Филипп усмехнулся и сел. – Парменион сказал мне, что ты учишься стратегии. Я ему не поверил. Зачем ты нагружаешь себя такими вещами?
Ее зеленые глаза потяжелели. – Мой отец был Царем из рода Царей. Думаешь, я должна была учиться ткать или растить цветы? Нет, Филипп, для Олимпиады это не жищнь. Так расскажи мне об олинфийцах.
– Нет, – ответил Филипп, вставая с кровати.
– Почему? Думаешь, я глупая? Я хочу помочь тебе. Хочу быть посвящена в твои планы.
– Ты и есть в моих планах, – сказал он, приблизившись к ней. – Ты – мать моего сына.

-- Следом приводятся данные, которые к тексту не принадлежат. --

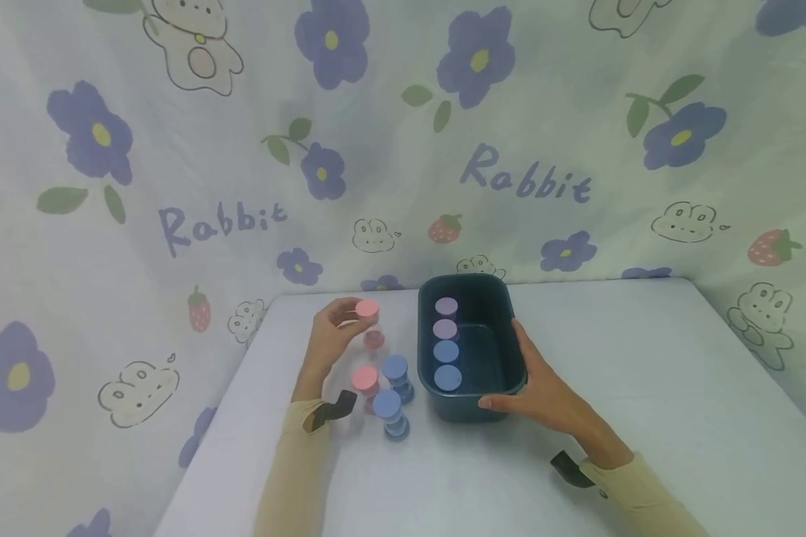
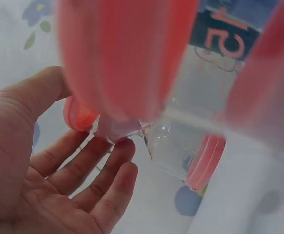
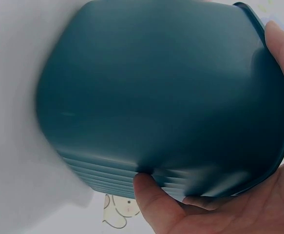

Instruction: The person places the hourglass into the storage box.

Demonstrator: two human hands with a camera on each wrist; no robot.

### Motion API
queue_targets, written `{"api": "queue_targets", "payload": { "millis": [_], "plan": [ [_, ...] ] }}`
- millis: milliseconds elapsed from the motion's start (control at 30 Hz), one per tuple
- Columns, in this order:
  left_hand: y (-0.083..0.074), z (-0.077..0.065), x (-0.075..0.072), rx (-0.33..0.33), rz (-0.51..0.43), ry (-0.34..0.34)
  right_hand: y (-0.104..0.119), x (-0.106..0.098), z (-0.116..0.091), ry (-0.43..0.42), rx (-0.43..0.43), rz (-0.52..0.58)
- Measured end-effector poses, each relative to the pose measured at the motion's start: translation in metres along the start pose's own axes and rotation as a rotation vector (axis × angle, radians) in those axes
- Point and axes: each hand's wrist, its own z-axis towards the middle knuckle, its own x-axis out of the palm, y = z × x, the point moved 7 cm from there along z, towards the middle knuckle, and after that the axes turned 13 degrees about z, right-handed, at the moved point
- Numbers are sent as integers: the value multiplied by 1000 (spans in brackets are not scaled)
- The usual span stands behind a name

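Note:
My left hand (image 1: pixel 332 333) pinches a pink-capped hourglass (image 1: pixel 368 309) at the back left of the table, standing upright in the head view. In the left wrist view, thumb and fingers are around its upper end, and its clear glass (image 2: pixel 168 151) shows. A second pink hourglass (image 1: pixel 366 378) stands nearer me, beside two blue hourglasses (image 1: pixel 387 405). My right hand (image 1: pixel 544 388) grips the dark teal bin (image 1: pixel 466 409), thumb over the near rim and fingers along the right wall. Inside, along its left side, two purple hourglasses (image 1: pixel 445 328) and two blue ones (image 1: pixel 447 377) form a row.
The white table (image 1: pixel 618 350) ends at a cloth backdrop (image 1: pixel 403 149) printed with flowers, rabbits and strawberries. The bin's right part shows its bare floor (image 1: pixel 486 358). A dark wrist strap piece (image 1: pixel 339 406) hangs close to the pink hourglass near me.

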Motion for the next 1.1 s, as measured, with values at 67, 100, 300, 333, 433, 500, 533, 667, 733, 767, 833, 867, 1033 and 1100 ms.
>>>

Разве не можешь довольствоваться этим? У меня есть много советников, но лишь с единицами я делюсь своими сокровенными мыслями. Можешь это понять? Никто не сможет выдать мои планы, ибо никто не знает всю их суть и глубину замысла.
– Думаешь, я предам тебя? – вскинулась она.
– Я не встречал еще жензины, которая знала бы, когда следует придержать язык! – прорычал он. – И ты – не исключение. – Филипп накинул плащ на плечи и вышел из покоев.
Близилась полночь, и коридор был пуст, лишь два из семи фоарей тускло светили в нем. Уарь прошел до конца коридора, распахнул двери. Два гвардейца за дверями встали смирно. Не обращая на них внимания, Филипп вышел в залитый лунным светом сад. Гвардейцы переглянулись, затем последовали за ним.
– Оставьте меня! – прогремел он.
– Мы не можем, государь. Господин Аттал…
– Кто здесь Царь? – оборвал он, глядя на них. Они обеспокоенно отпрянули, и его гнев пропал. Он понимал их проблемы. Если Царь выйдет в ночь и будет убит, их собственные жизни будут висеть на волоске; они были в безвыходной ситуации. – Простите, парни. Погорячился, бывает. – Вздохнул он. – Женщины! Они пробуждают в мужчинах все самое хорошее и самое плохое. – Он ухмыльнулся. – Ладно, проводите меня до дома Пармениона.
Полуголый Царь и два гвардейца в черных плащах прошли через сад к западному крылу дворца. В покоях Пармениона горел свет, и Царь не стал стучать в дверь перед тем, как войти. Просто открыв ее, он вошел внутрь.
Парменион сидел там со своим слугой и другом, фиванцем Мотаком. Оба склонились над картами. Спартанец поднял взгляд, не выказывая ни малейшего удивления при появлении Царя.
– Что рассматриваете? – спросил Филипп, пройдя через комнату и заглянув в карты.
– Верховья реки Аксий, к северу от гор Бора, – сказал Парменион. – Эти карты доставили сегодня. Я поручил составить их в прошлом году.
– Ждешь проблем в этой местности? – осведомился Филипп.
– У иллирийцев новый вождь, Грабус, и он пытается заключить союз с пеонийцами. Они мгут быть опасны.
Филипп сел на скамью и обратился к Мотаку. – Принеси мне вина, фиванец, – велел он.
– Зачем? – отозвался Мотак, сверкнув глазами. – Ты разучился руками пользоваться?
– Что? – вскричал Филипп с покрасневшим лицом, и прежний гнев вернулся к нему с удвоенной силой.
– Я не македонянин, и не твой слуга, – сказал Мотак. Филипп вскочил на ноги.
– Довольно! – крикнул Парменион, проскользнув между двух мужчин. – Что еще за чепуха? Мотак, оставь нас! – Фиванец собрался было что-то сказать, но затем пружинисто встал и вышел из комнаты. – Прости, государь, – сказал спартанец Царю. – Он сам не свой. Я сам поверить не могу, что он ведет себя так.
– Я велю его казнить, – прорычал Филипп.
– Успокойся, государь. Вот, я наливаю тебе вино. Посиди немного.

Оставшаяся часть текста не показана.